In the first work that spoken word poet Michael Lee performed last Thursday night in Goodrich Hall before a crowd of about 150, he recalled names, regret and drugs – and whiskey and science and addiction. His words seemed to build upon one another, the rhythm of them growing louder and more insistent as his hands gesticulated in illustration. “We called ourselves scientists,” Lee spat in almost self-disdain. “We did not remove the emptiness, but became it.” And then: “Addiction is the ethereal art of forgetting that you are still here.”
This is how Lee performs – he cumulates, layers and slams snippets of metaphors and anecdotes without leaving you much time to catch up. He floods you with intensity, emotion, movement and everything in between, sometimes unexpectedly slowing the tempo, beaching you.
“Some days, your death is all that stands between me and a drink.”

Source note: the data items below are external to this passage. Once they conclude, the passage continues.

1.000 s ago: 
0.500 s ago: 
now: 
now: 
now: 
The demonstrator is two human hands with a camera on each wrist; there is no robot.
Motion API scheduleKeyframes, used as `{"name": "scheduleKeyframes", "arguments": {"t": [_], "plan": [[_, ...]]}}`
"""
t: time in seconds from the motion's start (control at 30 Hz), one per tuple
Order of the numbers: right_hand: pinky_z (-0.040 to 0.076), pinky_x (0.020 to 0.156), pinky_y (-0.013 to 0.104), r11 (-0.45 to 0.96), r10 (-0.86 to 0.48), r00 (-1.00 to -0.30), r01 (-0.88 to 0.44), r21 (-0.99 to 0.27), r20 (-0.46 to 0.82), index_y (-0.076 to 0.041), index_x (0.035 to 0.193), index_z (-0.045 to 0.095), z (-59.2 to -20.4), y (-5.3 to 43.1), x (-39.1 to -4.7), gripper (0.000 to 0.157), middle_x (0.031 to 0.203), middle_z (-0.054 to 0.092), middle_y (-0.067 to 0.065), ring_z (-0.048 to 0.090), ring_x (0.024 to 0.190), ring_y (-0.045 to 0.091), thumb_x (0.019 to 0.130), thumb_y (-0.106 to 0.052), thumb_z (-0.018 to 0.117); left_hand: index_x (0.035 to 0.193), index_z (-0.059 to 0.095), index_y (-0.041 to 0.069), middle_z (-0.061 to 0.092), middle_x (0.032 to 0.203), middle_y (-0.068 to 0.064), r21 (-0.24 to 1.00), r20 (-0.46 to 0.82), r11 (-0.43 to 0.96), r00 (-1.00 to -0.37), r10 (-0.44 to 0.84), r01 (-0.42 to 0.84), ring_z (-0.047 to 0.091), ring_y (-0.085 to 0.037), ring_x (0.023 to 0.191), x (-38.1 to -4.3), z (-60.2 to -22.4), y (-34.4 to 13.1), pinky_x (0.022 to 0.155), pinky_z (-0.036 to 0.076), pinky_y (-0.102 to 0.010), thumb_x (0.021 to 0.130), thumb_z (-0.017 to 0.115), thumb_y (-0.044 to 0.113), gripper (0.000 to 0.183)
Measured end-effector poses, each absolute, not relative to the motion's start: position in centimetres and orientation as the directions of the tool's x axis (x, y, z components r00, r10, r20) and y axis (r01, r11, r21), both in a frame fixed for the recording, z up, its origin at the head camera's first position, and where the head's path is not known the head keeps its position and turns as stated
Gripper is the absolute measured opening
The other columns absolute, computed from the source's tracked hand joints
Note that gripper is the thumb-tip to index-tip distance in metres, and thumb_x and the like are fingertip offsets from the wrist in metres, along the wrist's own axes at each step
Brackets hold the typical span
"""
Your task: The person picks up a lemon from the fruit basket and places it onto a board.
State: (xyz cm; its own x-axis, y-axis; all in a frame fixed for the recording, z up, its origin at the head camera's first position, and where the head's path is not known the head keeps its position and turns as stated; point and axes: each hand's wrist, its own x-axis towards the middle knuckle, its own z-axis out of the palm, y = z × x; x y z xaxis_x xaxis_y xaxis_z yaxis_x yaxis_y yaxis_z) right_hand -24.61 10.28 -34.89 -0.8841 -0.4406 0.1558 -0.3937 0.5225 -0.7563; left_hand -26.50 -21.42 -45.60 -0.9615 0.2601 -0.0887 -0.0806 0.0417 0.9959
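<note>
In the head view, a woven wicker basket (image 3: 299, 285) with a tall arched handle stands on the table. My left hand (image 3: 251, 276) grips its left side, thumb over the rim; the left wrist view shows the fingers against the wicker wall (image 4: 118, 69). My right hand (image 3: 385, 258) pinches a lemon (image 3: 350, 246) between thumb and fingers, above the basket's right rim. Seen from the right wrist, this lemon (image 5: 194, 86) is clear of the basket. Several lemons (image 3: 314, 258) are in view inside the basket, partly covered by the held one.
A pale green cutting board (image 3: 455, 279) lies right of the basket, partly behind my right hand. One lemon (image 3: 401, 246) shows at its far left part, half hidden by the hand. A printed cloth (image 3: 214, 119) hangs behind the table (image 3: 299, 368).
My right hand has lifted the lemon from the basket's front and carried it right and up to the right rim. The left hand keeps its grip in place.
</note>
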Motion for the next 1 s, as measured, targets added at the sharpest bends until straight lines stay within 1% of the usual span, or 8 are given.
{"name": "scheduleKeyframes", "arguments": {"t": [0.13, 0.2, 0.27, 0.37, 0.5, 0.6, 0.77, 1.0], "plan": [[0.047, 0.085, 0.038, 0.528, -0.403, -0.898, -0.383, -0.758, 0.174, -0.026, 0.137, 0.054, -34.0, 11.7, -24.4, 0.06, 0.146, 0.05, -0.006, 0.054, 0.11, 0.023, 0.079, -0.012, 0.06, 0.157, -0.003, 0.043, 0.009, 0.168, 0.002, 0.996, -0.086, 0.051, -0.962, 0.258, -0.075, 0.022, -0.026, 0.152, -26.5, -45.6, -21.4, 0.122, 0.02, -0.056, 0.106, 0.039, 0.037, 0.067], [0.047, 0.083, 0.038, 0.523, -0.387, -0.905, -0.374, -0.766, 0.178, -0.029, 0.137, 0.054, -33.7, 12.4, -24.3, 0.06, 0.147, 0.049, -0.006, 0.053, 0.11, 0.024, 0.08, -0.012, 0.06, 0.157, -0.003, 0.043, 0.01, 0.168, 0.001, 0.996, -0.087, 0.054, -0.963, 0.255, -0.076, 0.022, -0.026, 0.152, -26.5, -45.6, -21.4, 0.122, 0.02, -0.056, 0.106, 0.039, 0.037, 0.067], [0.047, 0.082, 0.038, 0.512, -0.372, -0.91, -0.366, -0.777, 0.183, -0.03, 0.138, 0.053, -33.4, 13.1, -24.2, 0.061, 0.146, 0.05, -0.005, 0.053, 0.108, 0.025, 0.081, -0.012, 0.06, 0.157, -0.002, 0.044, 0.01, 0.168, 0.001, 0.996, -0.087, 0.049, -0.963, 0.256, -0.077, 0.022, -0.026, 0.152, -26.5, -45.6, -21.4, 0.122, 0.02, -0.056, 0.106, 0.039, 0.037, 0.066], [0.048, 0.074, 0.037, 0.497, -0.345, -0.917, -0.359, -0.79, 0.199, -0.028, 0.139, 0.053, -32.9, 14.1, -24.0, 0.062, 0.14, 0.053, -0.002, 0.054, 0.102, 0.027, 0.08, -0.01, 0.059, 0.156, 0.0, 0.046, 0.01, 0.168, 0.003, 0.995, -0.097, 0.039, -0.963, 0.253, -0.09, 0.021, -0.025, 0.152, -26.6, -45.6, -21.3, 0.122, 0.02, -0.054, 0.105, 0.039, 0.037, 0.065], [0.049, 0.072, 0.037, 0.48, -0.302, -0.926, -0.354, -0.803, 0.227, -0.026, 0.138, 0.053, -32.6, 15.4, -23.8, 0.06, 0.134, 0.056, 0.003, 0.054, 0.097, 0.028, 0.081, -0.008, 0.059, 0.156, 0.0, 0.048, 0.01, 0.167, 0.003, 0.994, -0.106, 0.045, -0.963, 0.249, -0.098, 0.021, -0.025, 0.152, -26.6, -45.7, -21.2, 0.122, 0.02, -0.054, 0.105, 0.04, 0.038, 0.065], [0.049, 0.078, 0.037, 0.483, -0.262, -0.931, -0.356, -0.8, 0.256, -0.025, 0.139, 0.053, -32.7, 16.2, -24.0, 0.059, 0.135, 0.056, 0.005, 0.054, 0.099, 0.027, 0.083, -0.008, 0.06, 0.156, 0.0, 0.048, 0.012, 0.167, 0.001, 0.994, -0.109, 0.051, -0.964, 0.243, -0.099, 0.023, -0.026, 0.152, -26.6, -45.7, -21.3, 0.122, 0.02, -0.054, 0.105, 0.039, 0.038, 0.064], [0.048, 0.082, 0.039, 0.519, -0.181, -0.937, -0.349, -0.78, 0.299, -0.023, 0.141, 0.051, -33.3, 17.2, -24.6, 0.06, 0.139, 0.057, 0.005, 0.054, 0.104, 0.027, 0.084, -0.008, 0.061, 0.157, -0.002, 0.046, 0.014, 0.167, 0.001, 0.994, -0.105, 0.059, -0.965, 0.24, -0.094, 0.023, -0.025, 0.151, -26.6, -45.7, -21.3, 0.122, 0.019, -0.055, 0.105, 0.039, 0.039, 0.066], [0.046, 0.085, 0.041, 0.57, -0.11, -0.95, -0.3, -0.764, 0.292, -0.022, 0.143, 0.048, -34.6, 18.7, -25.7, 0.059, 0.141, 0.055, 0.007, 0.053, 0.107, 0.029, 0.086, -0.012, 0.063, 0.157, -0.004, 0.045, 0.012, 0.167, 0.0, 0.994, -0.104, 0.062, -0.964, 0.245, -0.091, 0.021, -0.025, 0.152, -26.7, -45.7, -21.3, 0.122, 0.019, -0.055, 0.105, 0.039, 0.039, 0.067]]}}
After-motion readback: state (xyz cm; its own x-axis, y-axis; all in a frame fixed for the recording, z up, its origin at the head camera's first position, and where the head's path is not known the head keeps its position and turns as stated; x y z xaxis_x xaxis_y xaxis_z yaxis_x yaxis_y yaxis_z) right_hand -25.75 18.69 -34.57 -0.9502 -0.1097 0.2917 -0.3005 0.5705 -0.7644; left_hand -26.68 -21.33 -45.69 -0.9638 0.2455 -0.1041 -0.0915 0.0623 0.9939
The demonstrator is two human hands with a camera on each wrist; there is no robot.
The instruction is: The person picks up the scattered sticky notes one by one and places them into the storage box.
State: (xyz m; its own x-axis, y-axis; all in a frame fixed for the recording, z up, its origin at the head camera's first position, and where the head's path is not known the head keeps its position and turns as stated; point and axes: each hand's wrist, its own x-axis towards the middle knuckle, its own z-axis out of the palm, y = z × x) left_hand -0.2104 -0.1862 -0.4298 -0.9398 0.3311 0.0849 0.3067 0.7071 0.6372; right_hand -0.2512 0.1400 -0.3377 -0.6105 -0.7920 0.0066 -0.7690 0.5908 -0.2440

When you hear this, you feel yourself pulled under a wave of grief and loss, guilt and love, overwhelmed by the sheer power and pain of which he speaks. More than that, there is something incredibly jarring about the second person, about the fact that this is a poem punctuated by the words “you” and “we” and “us.” You know that this poem is not addressed to any living member of the audience. It speaks to the past. It speaks to the dead. And yet, at the same time, it is directly spoken to you, transmitted to you, implicates you. At the end of the poem, his hands quiet, arms held stock-still at his side, Lee said, “You didn’t deserve life, but you got it, so what are you going to do to keep it?” The question posed is unavoidable. This is no longer a performance but a dialogue.
A great deal of the poems Lee performed Thursday night centered on questions of relations – how we are affected by one another, how we are connected to one another, how we have the capacity to hurt one another. In a piece that spoke of a boy with a violin, Lee said, “This poem is only an extension of that song.” Another work described the experience of seeing a dead man, the narrator observed, “Like so many others, is part of me now.”
There is something very beautiful in this notion of connectivity, and something potentially dangerous, too, something that smacks of ownership. Lee is not unaware of this and his poems do not shy away from speaking of it. One piece referred to a wish that an alcoholic uncle would die so that the narrator “can write about it.” The audience, too, was forced to question the kind of profit that they might be receiving from the performance. One work referred specifically of the poet’s refusal to render pain “prettily” or “poetically.” To be sure, Lee’s work is both pretty and poetic, and yet it is a beauty that is neither comfortable nor simple, but sharp and real and haunting in its specificity. As the poet observed in a question-and-answer session that followed the performance, there is “beauty in naming.”
Lee did not only speak to the audience in verse. He also spoke at length between poems, adding anecdotes of past shows and telling funny stories. At such moments, his voice changed slightly, so that a few “y’alls” slipped in and he became comic, self-deprecating, this slim Norwegian-American man with sleeve tattoos and brown leather boots. Despite their informality, these moments were hardly less compelling and seemed to add to the kind of artistic dialogue he held with his audience. Lee believes in the capacity of poetry to be a conversation, he acknowledged during one such interlude, adding that this conversation should not remain in the original performance room, but ought to extend beyond it. If poets aren’t willing to engage in such back-and-forth or such critique, he remarked, “What’s the point?”
The issues that Lee wants to see move beyond the performance room are ones that are often discussed on this campus during Claiming Williams Day: race, place, nation, identity. His writings document his wish to discover an America that will honor the sanctity of physical labor – an “America [that] has never existed,” one poem reads – as well as his attempt to deconstruct whiteness, which he compares to a “luminous bullet hole” in the fabric of America, an identity that sheds no light of its own, but is only ever defined as an opposition. There is a sense that in addressing these issues through art, Lee seeks to challenge them, maybe even to heal them. It is not a task he undertakes alone.
“Our job is … to set something free,” one of Lee’s poems read. The “our” is not rhetorical. It is a call to action, a call addressed to the people in the room and beyond it, on this Claiming Williams Day and on all the days that come after too.